Welcome to The Interchange, a take on this week’s fintech news and trends. To get this in your inbox, subscribe here.
Greetings from Austin, Texas, where the temps have been over 100 degrees for days now and we’re trying hard just not to melt.
The global funding boom in 2021 was unlike anything most of us have ever seen before. While countries all over the world saw surges in venture capital investments, Latin America in particular saw a massive bump in dollars invested. Unsurprisingly — with so many people in the region being underbanked or unbanked and digital penetration finally taking off — fintech startups were among the largest recipients of that capital.
The trend continued in the first quarter of 2022, according to LAVCA, the Association for Private Capital Investment in Latin America, which found that startups in the region overall raised $2.8 billion across 190 transactions during that 3-month period ending March 31. This marked the fourth largest quarter on record for investment in the region, the data showed, and represented a 67% increase compared to the $1.7 billion raised in the first quarter of 2021. It also was up 375% versus the $582 million raised in the first quarter of 2020.
Notably, fintech startups were by far the largest recipients of venture capital funding in the 2022 first quarter, with 43% of dollars raised — or $1.2 billion – having flowed into the category. That’s up from 16% in the first quarter of 2021. Meanwhile, investments into fintechs made up 30% of all deals in the second quarter, compared to 25% in Q1 2021.
Carlos Ramos de la Vega, director of venture capital of LAVCA, told TechCrunch: “We have continued to see the cross-pollination of business models within the sector: Payment platforms are increasingly incorporating BNPL alternatives, lending platforms have become full-service digital banks, challenger banks have expanded their product suite to include embedded credit products and working capital facilities.”
Now, with the global venture slowdown under way, it’s notable that Latin American fintechs continue to raise large rounds in the second quarter of this year.
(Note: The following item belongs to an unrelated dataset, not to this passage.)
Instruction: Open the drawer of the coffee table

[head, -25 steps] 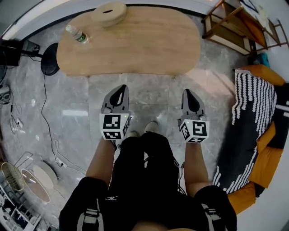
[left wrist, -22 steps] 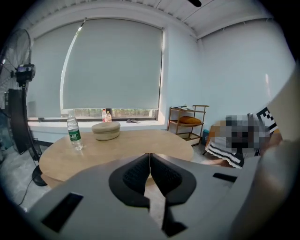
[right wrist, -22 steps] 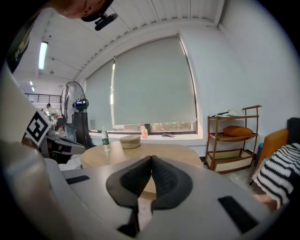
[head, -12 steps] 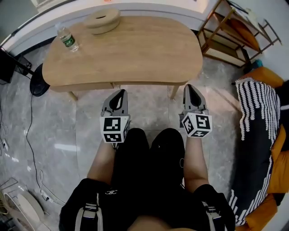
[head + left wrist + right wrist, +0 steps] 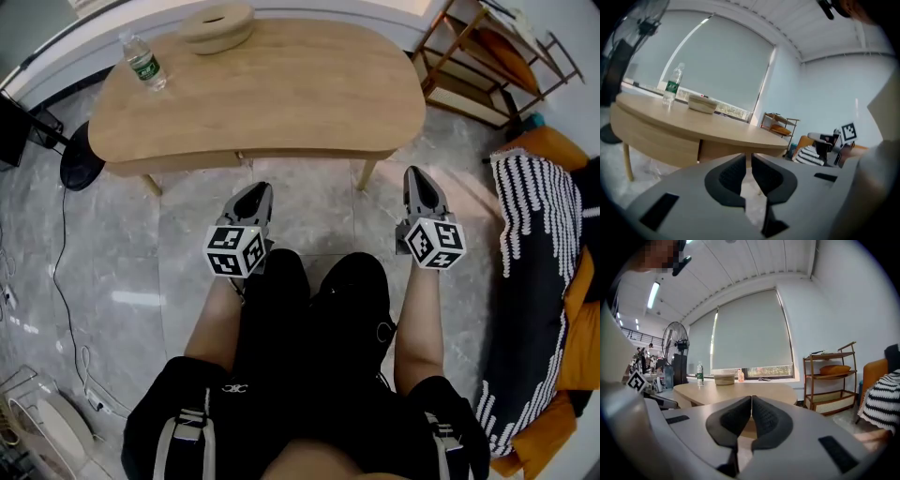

For example, this past week, Ecuador got its first unicorn when payments infrastructure startup Kushki raised $100 million at a $1.5 billion valuation. And, Mexico City–based digital bank Klar landed $70 million in equity funding in a round led by General Atlantic that valued that company at around $500 million. I first wrote about Klar back in September 2019, when it aspired to be the “Chime of Mexico.” You can read about how its model has evolved here.
Does all this mean that LatAm is an outlier? Not necessarily. But it does signal that investor appetite in the region remains.
Now, we all know insurtechs have taken a beating in the public markets. And last week, I covered a significant round of layoffs in the sector. So it’s extra interesting that a startup in the space not only continues to raise capital and boost its valuation, but also is reportedly actively working toward becoming cash-flow positive.
I wrote about Branch, a Columbus, Ohio–based startup offering bundled home and auto insurance, which raised $147 million in Series C funding at a postmoney valuation of $1.05 billion. I first heard/wrote about Branch in the summer of 2020, and it’s been wild watching the company steadily grow its business.
With the latest news, I wanted to drill down on what differentiates Branch from the other struggling insurtechs out there. CEO and co-founder Steve Lekas told me in an interview: “Now we’re at a scale where we’re selling more product than most of those that came before us. I think the thing we’ve made is the thing that everyone thought they were investing in to begin with.” To learn more, read my story on the topic from June 8.
TC’s Kyle Wiggers and Devin Coldewey dug into Apple’s biggest move into financial services to date — becoming a formidable player in the increasingly crowded buy now, pay later (BNPL) space. This article covered the news to begin with. This one took a look at how Apple is doing its own lending. And this one drilled down deeper into how other BNPL providers are reacting to the news. And ICYMI, the week before, Square announced it would begin to support Apple’s Tap to Pay technology later this year. It was a partnership that MagicCube founder Sam Shawki predicted despite buzz that Apple would kill Square. In his view, that partnership only continues to increase the need to provide an equivalent payment acceptance solution for Android.
Also, this past week, two large players announced big crypto-related moves. I took a look at how PayPal users will (finally) be able to transfer cryptocurrency from their accounts to other wallets and exchanges. “This move shows we’re in this for the long term,” an exec told me in an interview. And Anita Ramaswamy — who was on the ground at Consensus in the inferno that is currently Austin, Texas — reported on American Express’s new partnership with crypto wealth management platform and wallet provider Abra. The card will allow users transacting in U.S. dollars to earn cryptocurrency rewards on their purchases through the Amex network. Amex users have been waiting for an announcement like this for some time, as its competitors Visa and Mastercard have already launched their own crypto rewards credit cards through partnerships with digital asset companies.
It feels like no more than a couple of weeks can go by without Better.com making headlines yet again. This time, the digital mortgage lender is being sued by a former executive who alleges that she was pushed out for various reasons, one of which includes expressing concerns that the company and its CEO Vishal Garg misled investors when it attempted to go public via a SPAC.